▶ _Your goal_: Retype, exactly as they appear below, the lines between the line holding "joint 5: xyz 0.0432" and the line holding "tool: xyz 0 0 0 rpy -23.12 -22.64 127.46", both ends included.

[Start of Attachment]

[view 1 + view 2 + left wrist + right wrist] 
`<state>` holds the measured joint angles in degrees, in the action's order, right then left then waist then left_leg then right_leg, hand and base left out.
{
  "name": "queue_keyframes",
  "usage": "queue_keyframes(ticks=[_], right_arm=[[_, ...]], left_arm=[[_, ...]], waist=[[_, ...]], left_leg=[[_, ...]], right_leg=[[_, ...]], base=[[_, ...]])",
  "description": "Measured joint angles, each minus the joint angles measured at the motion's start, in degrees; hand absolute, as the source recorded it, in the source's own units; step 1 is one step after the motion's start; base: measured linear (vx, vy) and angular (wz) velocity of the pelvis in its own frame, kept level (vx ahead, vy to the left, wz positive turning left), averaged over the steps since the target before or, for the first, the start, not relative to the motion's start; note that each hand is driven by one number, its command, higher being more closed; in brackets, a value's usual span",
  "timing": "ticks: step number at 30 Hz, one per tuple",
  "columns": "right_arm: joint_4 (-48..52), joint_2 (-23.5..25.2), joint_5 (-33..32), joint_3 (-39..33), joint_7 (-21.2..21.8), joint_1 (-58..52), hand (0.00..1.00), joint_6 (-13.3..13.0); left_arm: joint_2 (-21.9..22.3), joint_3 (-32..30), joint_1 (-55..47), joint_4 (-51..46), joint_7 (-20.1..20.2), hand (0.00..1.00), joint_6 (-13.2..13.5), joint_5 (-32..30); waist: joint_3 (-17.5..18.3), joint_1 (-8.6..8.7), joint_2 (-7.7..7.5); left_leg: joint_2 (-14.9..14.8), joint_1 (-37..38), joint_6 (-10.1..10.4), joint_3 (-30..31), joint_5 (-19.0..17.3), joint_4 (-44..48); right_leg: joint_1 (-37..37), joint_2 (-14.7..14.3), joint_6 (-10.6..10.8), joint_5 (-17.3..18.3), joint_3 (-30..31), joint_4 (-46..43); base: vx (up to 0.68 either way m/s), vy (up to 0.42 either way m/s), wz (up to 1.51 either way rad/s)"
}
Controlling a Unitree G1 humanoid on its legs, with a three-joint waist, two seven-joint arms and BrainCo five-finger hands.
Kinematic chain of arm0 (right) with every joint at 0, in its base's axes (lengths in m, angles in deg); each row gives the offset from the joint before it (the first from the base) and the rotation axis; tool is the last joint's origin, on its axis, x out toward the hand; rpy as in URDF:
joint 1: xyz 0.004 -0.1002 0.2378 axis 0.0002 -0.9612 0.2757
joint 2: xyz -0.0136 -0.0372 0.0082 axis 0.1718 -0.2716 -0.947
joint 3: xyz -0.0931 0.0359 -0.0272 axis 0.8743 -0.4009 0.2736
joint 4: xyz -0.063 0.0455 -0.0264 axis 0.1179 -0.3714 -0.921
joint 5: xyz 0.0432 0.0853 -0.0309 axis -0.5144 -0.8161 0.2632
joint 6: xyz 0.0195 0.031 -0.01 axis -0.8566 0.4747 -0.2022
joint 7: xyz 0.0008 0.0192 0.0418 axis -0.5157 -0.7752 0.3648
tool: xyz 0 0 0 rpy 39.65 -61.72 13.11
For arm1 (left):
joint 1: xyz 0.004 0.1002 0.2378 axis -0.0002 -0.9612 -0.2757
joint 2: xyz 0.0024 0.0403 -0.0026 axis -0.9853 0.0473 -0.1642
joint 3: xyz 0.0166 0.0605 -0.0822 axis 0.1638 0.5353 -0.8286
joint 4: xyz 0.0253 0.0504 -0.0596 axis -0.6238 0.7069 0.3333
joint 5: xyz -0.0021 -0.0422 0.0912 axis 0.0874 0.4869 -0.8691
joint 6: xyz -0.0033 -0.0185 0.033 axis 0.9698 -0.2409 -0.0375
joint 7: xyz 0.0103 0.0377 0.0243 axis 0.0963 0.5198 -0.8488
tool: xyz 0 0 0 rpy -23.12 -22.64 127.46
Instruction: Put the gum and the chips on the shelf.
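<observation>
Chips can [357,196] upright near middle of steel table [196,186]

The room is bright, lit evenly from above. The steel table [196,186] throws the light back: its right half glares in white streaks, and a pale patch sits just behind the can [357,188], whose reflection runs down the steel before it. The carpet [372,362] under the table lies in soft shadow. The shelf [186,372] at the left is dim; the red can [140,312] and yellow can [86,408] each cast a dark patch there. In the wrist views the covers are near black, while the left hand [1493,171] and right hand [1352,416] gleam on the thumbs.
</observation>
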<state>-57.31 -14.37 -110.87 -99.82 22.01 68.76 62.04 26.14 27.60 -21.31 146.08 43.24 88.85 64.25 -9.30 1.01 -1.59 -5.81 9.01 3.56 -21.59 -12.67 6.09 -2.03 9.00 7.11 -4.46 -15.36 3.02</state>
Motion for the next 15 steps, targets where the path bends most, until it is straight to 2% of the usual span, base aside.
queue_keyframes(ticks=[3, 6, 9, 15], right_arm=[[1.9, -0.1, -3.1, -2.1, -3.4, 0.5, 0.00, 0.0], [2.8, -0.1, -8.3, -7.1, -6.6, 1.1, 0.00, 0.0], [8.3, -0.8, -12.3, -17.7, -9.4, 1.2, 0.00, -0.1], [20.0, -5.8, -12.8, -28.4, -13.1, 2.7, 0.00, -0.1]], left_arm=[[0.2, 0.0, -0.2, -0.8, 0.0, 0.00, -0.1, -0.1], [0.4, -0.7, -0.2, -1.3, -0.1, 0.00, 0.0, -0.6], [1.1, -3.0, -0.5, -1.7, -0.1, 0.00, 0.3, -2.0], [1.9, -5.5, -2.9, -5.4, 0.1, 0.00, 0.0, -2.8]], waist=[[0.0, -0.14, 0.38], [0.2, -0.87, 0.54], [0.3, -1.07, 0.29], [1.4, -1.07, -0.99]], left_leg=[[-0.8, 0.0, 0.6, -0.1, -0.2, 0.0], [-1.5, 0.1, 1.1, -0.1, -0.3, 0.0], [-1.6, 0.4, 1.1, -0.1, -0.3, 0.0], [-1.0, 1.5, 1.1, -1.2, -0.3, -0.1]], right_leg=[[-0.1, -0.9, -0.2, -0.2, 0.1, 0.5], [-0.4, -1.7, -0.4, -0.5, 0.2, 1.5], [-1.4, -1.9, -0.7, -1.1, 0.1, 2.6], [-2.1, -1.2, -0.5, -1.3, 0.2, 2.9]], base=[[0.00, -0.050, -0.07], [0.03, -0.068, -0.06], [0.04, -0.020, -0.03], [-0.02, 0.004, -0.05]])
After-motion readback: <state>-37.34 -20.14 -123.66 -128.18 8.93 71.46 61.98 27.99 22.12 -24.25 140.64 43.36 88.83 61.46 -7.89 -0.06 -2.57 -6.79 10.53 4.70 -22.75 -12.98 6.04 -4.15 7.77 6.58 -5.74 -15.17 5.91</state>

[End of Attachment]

▶ _Task answer_:
joint 5: xyz 0.0432 0.0853 -0.0309 axis -0.5144 -0.8161 0.2632
joint 6: xyz 0.0195 0.031 -0.01 axis -0.8566 0.4747 -0.2022
joint 7: xyz 0.0008 0.0192 0.0418 axis -0.5157 -0.7752 0.3648
tool: xyz 0 0 0 rpy 39.65 -61.72 13.11
For arm1 (left):
joint 1: xyz 0.004 0.1002 0.2378 axis -0.0002 -0.9612 -0.2757
joint 2: xyz 0.0024 0.0403 -0.0026 axis -0.9853 0.0473 -0.1642
joint 3: xyz 0.0166 0.0605 -0.0822 axis 0.1638 0.5353 -0.8286
joint 4: xyz 0.0253 0.0504 -0.0596 axis -0.6238 0.7069 0.3333
joint 5: xyz -0.0021 -0.0422 0.0912 axis 0.0874 0.4869 -0.8691
joint 6: xyz -0.0033 -0.0185 0.033 axis 0.9698 -0.2409 -0.0375
joint 7: xyz 0.0103 0.0377 0.0243 axis 0.0963 0.5198 -0.8488
tool: xyz 0 0 0 rpy -23.12 -22.64 127.46

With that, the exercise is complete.